$5 million Department of Defense grant will help train shipbuilding workers in Danville.
Gov. Ralph Northam announced the funding last week to help the state’s manufacturing industries. Danville and Hampton Roads will benefit from the money, a news release stated.
The funds will funnel to the Virginia Defense Manufacturing Community, which brings together the Institute for Advanced Learning and Research in Danville and Old Dominion University’s Maritime Industrial Base Ecosystem.
The goal is to create a training pipeline at the K-12 and university level. Programs will help students in Danville and Norfolk learn the skills needed for defense manufacturing.
“We are eager to extend our advanced manufacturing training and engineering programs across the commonwealth in order to advance Virginia’s maritime workforce to industry 4.0 standards and beyond,” Institute for Advanced Learning and Research Executive Director Mark Gignac said in a statement. “We aim to integrate K-12, community college and university programs with cutting-edge training resources to deliver the strongest, most diverse and most adaptable manufacturing workforce.”

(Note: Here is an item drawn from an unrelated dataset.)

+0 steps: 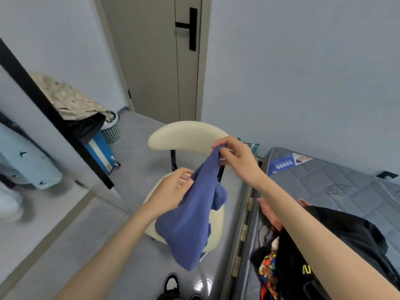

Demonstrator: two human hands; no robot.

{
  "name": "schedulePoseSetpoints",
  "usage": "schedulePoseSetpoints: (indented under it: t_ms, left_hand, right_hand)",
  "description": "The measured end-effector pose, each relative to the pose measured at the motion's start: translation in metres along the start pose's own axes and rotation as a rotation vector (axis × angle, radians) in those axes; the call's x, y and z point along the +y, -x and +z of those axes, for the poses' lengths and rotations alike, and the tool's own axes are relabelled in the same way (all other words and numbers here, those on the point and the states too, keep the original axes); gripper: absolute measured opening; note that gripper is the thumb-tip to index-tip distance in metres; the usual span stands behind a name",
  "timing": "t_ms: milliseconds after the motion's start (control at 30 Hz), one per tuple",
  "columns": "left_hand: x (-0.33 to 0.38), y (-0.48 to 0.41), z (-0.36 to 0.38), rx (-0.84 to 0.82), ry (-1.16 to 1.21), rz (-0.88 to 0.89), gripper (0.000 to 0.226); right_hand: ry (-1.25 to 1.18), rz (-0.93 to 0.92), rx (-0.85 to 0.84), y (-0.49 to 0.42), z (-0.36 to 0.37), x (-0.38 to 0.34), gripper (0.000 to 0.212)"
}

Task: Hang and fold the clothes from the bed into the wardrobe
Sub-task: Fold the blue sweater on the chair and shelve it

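We've got the blue shirt (pixel 190 217) dangling over the chair (pixel 186 135): right hand (pixel 236 156) pinches its far top, left hand (pixel 173 189) grips the near left edge.

Left arm: bare forearm enters at 7 o'clock and runs up toward frame centre.
Left hand (pixel 171 191): back of hand toward camera; thumb and fingers pinch a fold of the blue garment (pixel 188 221) at its left edge.
Right arm: bare forearm enters at 4 o'clock and runs toward 11 o'clock.
Right hand (pixel 236 158): at 1 o'clock from left hand; fingers curled, gripping garment's top end.
Spacing: hands near each other, not touching.
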State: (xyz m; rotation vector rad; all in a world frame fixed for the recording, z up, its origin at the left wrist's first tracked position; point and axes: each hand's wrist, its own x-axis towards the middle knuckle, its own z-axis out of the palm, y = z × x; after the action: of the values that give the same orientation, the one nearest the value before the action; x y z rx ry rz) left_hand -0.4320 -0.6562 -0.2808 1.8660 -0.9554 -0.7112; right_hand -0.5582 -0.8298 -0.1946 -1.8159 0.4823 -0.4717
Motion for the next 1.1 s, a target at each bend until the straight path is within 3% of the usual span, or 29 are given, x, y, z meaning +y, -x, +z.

The initiative will introduce students to the manufacturing workforce at the elementary school level, the release stated. As students move through grade levels, they’ll have classes available to fine-tune their skills. Eventually, they’ll have job opportunities in high school, community college or at a university.

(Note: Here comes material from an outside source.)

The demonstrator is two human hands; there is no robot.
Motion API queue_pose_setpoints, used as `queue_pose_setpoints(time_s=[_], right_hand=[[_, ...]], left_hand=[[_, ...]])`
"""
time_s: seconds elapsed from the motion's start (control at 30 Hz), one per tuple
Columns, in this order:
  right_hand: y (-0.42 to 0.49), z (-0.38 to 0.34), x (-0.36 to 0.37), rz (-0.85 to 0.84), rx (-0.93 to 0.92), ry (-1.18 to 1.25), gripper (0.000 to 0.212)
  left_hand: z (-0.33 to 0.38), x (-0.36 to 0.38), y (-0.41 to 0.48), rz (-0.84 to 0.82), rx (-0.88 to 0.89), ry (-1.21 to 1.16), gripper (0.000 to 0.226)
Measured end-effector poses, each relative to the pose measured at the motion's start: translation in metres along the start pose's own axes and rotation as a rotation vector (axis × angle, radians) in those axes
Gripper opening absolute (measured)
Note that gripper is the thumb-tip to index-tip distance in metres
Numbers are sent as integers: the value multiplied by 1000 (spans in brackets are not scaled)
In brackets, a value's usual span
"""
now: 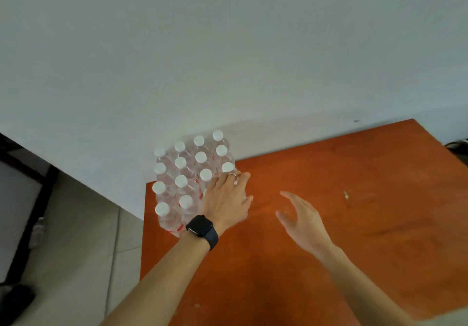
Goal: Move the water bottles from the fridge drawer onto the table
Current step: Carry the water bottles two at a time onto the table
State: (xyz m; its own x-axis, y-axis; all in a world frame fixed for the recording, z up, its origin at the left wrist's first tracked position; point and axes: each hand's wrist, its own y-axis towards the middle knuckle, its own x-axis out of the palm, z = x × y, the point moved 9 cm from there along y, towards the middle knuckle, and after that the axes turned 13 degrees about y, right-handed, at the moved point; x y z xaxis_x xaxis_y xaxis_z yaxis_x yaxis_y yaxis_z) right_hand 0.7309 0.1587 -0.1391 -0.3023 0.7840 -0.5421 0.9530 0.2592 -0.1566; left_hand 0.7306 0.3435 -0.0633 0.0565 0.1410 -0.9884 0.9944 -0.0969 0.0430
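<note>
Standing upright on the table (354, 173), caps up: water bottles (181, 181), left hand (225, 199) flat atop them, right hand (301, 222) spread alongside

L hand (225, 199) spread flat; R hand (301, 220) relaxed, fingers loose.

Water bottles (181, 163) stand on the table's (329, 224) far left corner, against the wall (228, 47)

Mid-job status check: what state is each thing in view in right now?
Pack of water bottles: upright on the table, at its far left corner, caps on.
Left hand: resting on the pack, fingers straight.
Right hand: open above the table, holding nothing.
Smartwatch: on the left wrist, screen dark.
</note>
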Motion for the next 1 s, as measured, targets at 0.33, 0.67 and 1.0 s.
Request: queue_pose_setpoints(time_s=[0.33,0.67,1.0], right_hand=[[-192,95,-226,448,208,-224,44],[-506,201,-406,885,516,-238,43],[-740,276,-499,1206,699,-205,41]], left_hand=[[278,-48,22,-15,462,-122,52],[628,-133,-119,40,933,-176,48],[855,-203,-242,104,1221,-230,50]])
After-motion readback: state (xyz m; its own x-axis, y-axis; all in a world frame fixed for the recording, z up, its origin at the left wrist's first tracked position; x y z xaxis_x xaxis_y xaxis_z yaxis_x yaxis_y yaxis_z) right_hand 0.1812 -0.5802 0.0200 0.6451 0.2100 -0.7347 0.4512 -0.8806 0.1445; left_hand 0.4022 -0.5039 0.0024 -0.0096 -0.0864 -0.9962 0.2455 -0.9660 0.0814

“Our maritime defense manufacturing industry is vital to the nation’s security and a critical part of our economy,” Northam said in the release. “This groundbreaking partnership will help diversify and modernize the nation’s best maritime workforce to build and sustain the world’s best Navy, while providing young people a pathway toward fulfilling jobs in a high-tech, well-paid industry.”
U.S. Sen. Mark Warner highlighted a shortage of skilled workers in the defense industry at an Accelerated Training in Defense Manufacturing Summit at the Institute in August.

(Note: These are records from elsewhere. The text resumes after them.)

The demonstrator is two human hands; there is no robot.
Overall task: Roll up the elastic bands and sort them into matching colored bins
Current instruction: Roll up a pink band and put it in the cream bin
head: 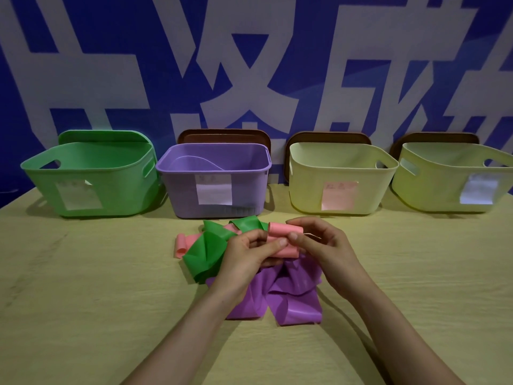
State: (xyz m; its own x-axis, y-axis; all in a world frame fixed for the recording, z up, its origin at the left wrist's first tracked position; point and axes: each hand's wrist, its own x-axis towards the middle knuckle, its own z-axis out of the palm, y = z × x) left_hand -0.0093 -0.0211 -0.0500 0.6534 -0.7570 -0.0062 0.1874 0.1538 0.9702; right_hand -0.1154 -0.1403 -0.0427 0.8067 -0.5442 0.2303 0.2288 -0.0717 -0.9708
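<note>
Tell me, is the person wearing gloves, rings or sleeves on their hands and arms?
No. The left hand and the right hand are both bare: no gloves, rings, watch or bracelet that I can see. No sleeve shows either, right down to the picture's edge.

Four bins (177, 195) stand abreast behind the bands (294, 309); all on the table (83, 301).
</note>
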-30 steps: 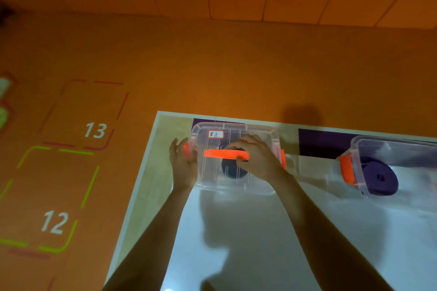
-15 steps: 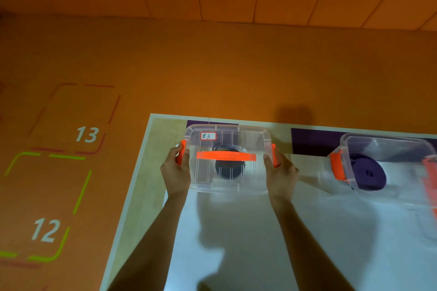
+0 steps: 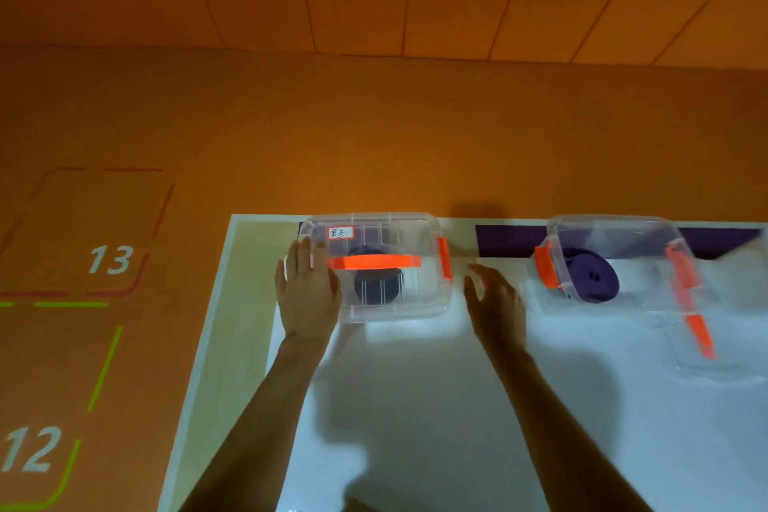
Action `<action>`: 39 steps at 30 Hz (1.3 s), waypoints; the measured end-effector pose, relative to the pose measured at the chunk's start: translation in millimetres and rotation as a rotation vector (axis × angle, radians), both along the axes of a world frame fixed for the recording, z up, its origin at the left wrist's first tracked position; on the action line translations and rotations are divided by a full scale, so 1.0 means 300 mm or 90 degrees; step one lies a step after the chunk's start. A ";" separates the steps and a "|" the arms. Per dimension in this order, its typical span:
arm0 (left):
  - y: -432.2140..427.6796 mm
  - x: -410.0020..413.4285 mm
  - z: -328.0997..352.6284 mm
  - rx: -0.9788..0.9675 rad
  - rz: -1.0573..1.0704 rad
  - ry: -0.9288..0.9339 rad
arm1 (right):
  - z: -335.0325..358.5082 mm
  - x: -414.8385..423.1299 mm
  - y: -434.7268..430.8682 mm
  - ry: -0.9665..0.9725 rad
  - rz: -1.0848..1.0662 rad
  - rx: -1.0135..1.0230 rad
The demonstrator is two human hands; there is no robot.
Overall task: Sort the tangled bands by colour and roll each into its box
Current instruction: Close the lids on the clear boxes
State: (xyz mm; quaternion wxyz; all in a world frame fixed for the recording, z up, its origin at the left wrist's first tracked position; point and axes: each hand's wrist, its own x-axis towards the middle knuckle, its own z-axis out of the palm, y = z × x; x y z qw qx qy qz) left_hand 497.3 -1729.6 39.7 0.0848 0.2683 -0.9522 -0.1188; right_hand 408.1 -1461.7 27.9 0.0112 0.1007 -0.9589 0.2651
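my left hand [image 3: 307, 295], fingers straight, touches the lidded box [image 3: 415, 303] holding the rolled dark band [image 3: 376, 287], my right hand [image 3: 496, 303] open just beyond it; i'd press both side clips [image 3: 444, 264] flush.

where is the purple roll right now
In the head view, the purple roll lies inside the clear box on the right, just right of the right hand.

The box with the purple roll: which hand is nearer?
Right. The right hand is just left of the purple-roll box, clear of it; the left hand is at the lidded box, on its left end.
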 end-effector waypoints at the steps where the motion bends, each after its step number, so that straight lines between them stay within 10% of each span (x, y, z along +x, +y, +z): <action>1: 0.049 0.001 0.021 0.004 -0.042 0.019 | 0.005 0.021 0.059 -0.002 -0.014 0.026; 10: 0.660 -0.128 0.065 0.061 -0.304 -0.036 | -0.071 0.108 0.666 -0.093 -0.155 0.119; 22: 1.275 -0.350 -0.080 0.237 -0.144 -0.118 | -0.182 -0.292 1.448 -0.204 -0.195 0.100; 30: 1.427 -0.445 -0.062 0.333 -0.130 0.110 | -0.317 -0.470 1.597 -0.220 -0.154 0.123; 39: 1.403 -0.466 -0.110 0.284 -0.103 0.082 | -0.314 -0.484 1.573 -0.322 -0.239 0.067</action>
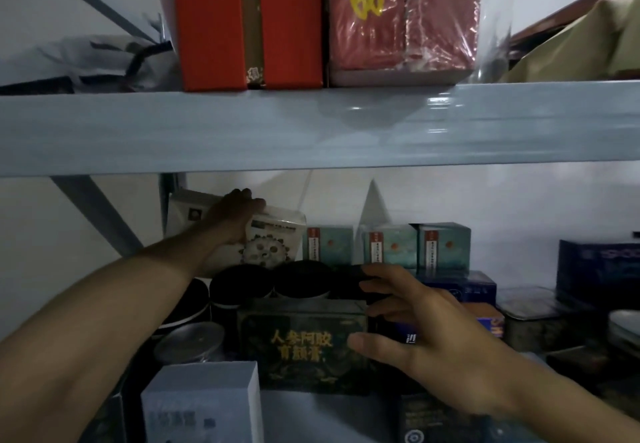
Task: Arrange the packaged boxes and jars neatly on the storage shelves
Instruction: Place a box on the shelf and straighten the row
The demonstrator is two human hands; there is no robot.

“The whole notion of manufacturing today is fundamentally different than it was … five to eight years ago,” Warner told a group of community leaders then.
The institute is leading a three-year pilot project to develop, exercise and evaluate the accelerated training program as a potential platform for a network of regional training centers across the United States.
The summit introduced those programs that included the accelerated training program and the National Imperative for Industrial Skills, which was launched by the U.S. Department of Defense in March 2020.
“This initiative presents a tremendous opportunity to strengthen our country’s defense workforce,” said Acting Secretary of Veterans and Defense Affairs Kathleen Jabs. “The entire grant development process required and fostered collaboration among federal, state, and local entities as well as private businesses, academia, and regional economic alliances. We’re excited about the investment in the future beginning with Virginia’s youngest learners.”
The grant will be invested over federal fiscal years 2022 and 2023.